Le gouvernement espagnol mise sur le gaz de schiste

Le gouvernement espagnol a décidé de tout miser sur la fracturation hydraulique, technique permettant d’extraire du gaz…

… et du pétrole de schiste. Et ce malgré la forte opposition de nombreuses plateformes citoyennes et de la plupart des régions concernées, notamment la Catalogne, qui ne veulent pas de cette technologie contestée.

 

Un bras de fer entre le local et le national

 

Le bras de fer dure depuis presque deux ans. Pour tenter de conter les oppositions  locales, le ministre de l’industrie et de l’énergie, José Manuel Soria, a introduit, fin 2014 plusieurs modifications à la loi sur les hydrocarbures.

 

Plus de 70 permis de recherche ont déjà été autorisés et autant sont  en cours d’instruction.

 

Une  taxe serait prélevée sur l’extraction des hydrocarbures (à hauteur de 8 %) et financerait  les territoires concernés. Quant aux propriétaires de l’emprise, ils pourraient retirer une rémunération de l’exploitation à laquelle ils seraient associés.

 

L’Espagne importe 99% de ses besoins en hydrocarbures

 

L’Espagne est  l’un des pays européens, après la Pologne et le Royaume-Uni, les plus favorables à l’exploitation des gaz de schiste.

 

L’enjeu est considérable, car l’Espagne importe 99 % des hydrocarbures dont le pays a besoin.

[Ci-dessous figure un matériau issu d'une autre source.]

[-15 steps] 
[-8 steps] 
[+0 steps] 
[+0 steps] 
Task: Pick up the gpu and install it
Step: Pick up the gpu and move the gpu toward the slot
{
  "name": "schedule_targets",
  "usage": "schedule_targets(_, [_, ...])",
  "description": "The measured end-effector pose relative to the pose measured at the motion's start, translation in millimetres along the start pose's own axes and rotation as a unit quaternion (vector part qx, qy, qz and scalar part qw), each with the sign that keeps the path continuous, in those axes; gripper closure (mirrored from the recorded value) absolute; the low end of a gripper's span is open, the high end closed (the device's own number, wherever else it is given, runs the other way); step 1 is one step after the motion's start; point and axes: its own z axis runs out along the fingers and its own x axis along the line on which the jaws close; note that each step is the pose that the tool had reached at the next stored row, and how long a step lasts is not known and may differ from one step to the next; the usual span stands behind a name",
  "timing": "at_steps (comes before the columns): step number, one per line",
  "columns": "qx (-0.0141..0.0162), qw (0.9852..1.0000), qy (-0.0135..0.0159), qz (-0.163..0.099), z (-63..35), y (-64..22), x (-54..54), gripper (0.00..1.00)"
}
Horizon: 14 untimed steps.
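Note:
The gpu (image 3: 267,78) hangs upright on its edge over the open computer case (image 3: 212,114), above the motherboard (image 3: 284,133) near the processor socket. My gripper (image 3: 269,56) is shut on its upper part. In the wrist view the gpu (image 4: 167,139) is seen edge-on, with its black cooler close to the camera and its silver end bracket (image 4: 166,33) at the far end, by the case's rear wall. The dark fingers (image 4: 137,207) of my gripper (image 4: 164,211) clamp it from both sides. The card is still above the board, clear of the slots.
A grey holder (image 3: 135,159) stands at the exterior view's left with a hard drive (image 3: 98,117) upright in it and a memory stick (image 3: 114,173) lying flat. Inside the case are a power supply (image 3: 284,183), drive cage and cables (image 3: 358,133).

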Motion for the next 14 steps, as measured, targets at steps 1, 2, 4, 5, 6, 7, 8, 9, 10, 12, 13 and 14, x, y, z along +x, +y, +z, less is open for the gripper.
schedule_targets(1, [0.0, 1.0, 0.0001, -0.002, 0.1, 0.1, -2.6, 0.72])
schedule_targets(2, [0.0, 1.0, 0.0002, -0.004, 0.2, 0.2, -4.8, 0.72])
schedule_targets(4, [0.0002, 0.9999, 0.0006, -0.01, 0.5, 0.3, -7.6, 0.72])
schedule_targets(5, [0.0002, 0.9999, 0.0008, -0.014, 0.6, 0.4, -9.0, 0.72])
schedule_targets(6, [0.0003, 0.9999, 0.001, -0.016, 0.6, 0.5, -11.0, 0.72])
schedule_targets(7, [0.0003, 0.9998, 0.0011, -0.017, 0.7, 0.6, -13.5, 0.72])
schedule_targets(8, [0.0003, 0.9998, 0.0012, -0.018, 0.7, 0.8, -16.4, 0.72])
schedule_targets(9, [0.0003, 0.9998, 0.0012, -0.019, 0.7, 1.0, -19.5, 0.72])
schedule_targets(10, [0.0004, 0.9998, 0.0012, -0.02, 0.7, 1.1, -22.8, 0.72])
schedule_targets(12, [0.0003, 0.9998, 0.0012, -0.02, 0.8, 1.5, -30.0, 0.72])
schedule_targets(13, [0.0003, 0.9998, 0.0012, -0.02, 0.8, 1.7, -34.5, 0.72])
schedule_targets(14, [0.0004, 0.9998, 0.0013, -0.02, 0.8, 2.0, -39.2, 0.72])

Or un rapport du conseil supérieur des écoles d’ingénieurs de mines de Madrid évalue, même si aucune recherche n’a encore eu lieu,   les réserves de gaz de schiste à quatre décennies de la consommation  du pays.

 

Le rapport de l’Institut de recherches géologiques et minières espagnol (IGME) est moins favorable. Il souligne les risques de contamination des eaux souterraines, de  pollution de l’air  et de mini-séismes.

 

L’opposition des régions et l’instrument de la loi

 

Bien que les régions ne disposent pas de compétence en matière énergétique, elles se mobilisent contre l’Etat.

 

Le gouvernement catalan a modifié la loi sur l’urbanisme pour empêcher toute infrastructure nécessaire à la fracturation hydraulique. En Andalousie, le Parlement envisage un moratoire de deux ans interdisant la fracturation hydraulique. Au Pays basque,  favorable à l’exploitation du gaz de schiste, la mobilisation populaire est forte.